Franges de ville et espaces sylvestres

en exemples auriculaires

Espaces sonores et savoirs. Atelier d’été 2014

Atelier formation d’été « Espaces sonores et savoirs »
Écouter de nuit, écouter la nuit
Franges de ville et espaces sylvestres en exemples auriculaires

Proposé et animé par aCousson4 et Acirène
Digne-les-Bains 16-21 juillet 2014

Présentation
Voici le programme détaillé de notre deuxième atelier formatif annuel consacré comme celui de l’an passé au croisement raisonné des théories et des pratiques de l’écoute environnementale.
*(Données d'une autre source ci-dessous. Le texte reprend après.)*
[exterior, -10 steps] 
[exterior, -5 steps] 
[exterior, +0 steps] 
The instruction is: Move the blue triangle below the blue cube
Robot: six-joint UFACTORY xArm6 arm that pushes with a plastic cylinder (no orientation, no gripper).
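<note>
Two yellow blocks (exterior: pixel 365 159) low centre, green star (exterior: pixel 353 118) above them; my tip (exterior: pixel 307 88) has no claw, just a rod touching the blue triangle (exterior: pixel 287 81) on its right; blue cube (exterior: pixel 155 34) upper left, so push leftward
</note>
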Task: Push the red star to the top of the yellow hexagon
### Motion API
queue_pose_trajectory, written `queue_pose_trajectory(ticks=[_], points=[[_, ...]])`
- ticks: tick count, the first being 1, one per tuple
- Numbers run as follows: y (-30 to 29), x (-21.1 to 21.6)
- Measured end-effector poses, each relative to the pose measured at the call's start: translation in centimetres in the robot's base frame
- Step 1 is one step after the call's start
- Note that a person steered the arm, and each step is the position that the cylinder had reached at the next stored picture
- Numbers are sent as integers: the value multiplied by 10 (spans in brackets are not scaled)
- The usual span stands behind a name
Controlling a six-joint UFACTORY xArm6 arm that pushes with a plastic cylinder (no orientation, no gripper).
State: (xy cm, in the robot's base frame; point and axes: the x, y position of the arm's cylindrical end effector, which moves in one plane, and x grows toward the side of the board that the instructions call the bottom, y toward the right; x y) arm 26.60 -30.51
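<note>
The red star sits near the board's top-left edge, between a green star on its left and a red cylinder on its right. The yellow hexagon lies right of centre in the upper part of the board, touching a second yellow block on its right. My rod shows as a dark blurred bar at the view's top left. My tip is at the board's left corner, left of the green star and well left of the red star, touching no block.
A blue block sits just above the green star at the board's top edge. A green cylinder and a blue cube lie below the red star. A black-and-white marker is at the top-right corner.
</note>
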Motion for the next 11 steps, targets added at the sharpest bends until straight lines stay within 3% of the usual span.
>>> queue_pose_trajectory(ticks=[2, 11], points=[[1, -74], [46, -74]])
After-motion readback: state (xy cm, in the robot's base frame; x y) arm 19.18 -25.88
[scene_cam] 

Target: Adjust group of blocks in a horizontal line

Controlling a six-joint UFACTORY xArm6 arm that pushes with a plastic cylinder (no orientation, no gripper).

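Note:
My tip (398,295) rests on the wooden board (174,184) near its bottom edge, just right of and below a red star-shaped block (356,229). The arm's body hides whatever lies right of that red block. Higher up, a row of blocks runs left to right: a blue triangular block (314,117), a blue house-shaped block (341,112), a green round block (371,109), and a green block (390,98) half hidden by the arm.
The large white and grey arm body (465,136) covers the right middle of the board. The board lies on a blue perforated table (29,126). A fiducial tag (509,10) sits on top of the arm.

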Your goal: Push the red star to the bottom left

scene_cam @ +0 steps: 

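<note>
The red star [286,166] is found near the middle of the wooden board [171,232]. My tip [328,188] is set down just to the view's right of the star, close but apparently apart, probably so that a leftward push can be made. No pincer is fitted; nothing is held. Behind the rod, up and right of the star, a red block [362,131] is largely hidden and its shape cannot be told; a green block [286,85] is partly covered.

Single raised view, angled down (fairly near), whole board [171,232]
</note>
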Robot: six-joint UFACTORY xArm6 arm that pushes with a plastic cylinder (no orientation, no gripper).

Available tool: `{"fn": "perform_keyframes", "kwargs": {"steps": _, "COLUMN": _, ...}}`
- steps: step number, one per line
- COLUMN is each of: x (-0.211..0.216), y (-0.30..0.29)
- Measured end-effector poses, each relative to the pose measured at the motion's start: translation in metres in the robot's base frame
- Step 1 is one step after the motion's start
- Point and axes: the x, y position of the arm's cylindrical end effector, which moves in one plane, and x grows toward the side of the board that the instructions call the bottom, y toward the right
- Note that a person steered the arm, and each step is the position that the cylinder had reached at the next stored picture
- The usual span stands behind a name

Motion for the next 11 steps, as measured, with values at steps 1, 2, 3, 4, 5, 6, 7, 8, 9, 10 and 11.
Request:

Il s’inscrit dans nos propositions formatives estivales que nous avons
choisi de nommer « Espaces sonores et savoirs ». En effet le rapport au sonore est avant tout question de spatialité.
Le son ne s’interprète que par des relations complexes productrices d’espace. L’espace sonore n’est pas reportable à l’espace visuel mais ne cesse de travailler avec lui, de l’interroger, de le désavouer parfois, de l’interpréter toujours. A l’heure où les initiatives en rapport avec le son sont foisonnantes et parfois désordonnées, il nous semble opportun de proposer des savoirs et des hypothèses fondées sur la recherche, tant
empirique que théorique. C’est le sens des formations « Espaces sonores et savoirs ».
Tous les intervenants sont enseignants et chercheurs. Notre démarche est heuristique, nos attitudes critiques. Les thèmes que nous proposons au fil des ans sont complémentaires et sont l’occasion de partager et de mettre en débat nos questions, nos hypothèses. L’expérience commune d’immersion et de partage est ici fondamentale et créatrice de connaissances.
La pratique formative est fondée sur l’immersion directe, le terrain, le partage des évocations de nos expériences, le plaisir d’être dans un groupe de personnes intéressées et curieuses. Les apports théoriques ne sont jamais premiers mais se portent à la rencontre de nos écoutes, les interrogent, tentent de leur fournir un horizon explicatif ou une mise en pratique adéquate. C’est pourquoi nous ne dissocions jamais immersion, méthodes et théorie. Pour nous rejoindre il n’est toutefois nullement besoin d’être expert, seule compte la capacité de s’interroger et de mettre en partage ses questions.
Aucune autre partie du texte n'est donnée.